Give the data again exactly, from its opening line through the line in which "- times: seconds" appears.

═════ Source data ═════

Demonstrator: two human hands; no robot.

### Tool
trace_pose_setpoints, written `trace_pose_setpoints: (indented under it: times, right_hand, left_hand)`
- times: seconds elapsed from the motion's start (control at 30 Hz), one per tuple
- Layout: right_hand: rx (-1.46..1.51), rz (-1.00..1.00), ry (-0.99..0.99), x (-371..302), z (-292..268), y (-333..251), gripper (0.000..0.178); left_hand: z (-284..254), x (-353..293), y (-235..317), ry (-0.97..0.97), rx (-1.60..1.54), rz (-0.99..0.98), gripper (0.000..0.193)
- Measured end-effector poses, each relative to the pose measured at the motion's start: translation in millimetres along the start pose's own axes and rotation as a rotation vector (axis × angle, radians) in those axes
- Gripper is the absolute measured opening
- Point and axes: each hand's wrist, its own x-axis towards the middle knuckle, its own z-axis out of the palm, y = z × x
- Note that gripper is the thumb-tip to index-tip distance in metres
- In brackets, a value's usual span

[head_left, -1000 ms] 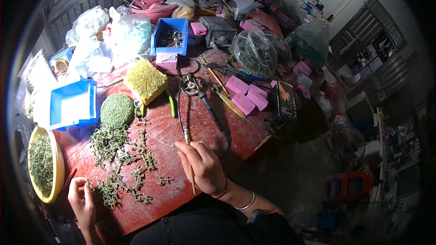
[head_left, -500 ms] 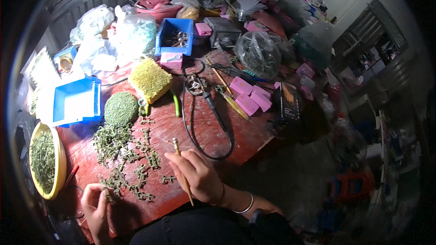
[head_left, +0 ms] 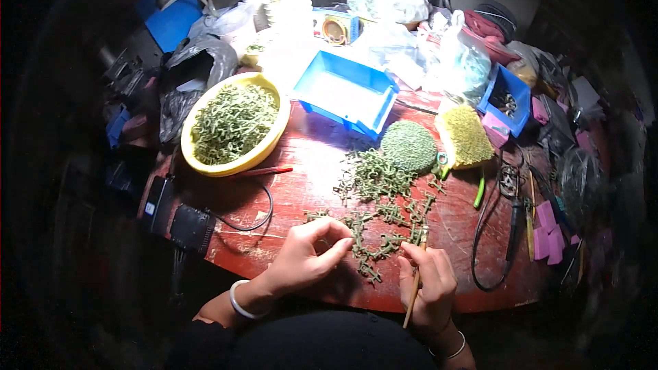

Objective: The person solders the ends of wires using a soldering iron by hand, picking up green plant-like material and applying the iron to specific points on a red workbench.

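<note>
- Left hand, lower centre of the frame: fingers curled in, thumb and fingertips pinched together at the table edge; whether a small green piece sits in the pinch cannot be told.
- Right hand, lower centre-right: clenched around a thin wooden stick, held like a pen, its upper tip just beside the nearest green pieces, its lower end sticking out below the hand.
- Green pieces: small branched plastic bits scattered on the red table between and above the two hands, thickest at frame centre.
- Yellow bowl, left of centre: filled with more green bits, well apart from the hands.
- Blue tray, upper centre: open, tilted, just above the scattered pile.
- Green dome, centre-right: round, bumpy, touching the top of the pile.
- Yellow block: just beside the dome, to its right.
- Small blue bin, upper right, holding dark bits.
- Black cable, right: looped on the table beside the right hand.
- Pink blocks, far right edge of the table.
- Dark flat device, lower left, with a thin cord curving toward the bowl.
</note>
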Motion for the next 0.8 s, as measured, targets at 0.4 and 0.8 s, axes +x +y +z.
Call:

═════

(Problem solution)
Demonstrator: two human hands; no robot.

### Tool
trace_pose_setpoints, written `trace_pose_setpoints: (indented under it: times, right_hand, left_hand)`
- times: seconds elapsed from the motion's start (control at 30 Hz), one per tuple

For this exercise, the work is now complete.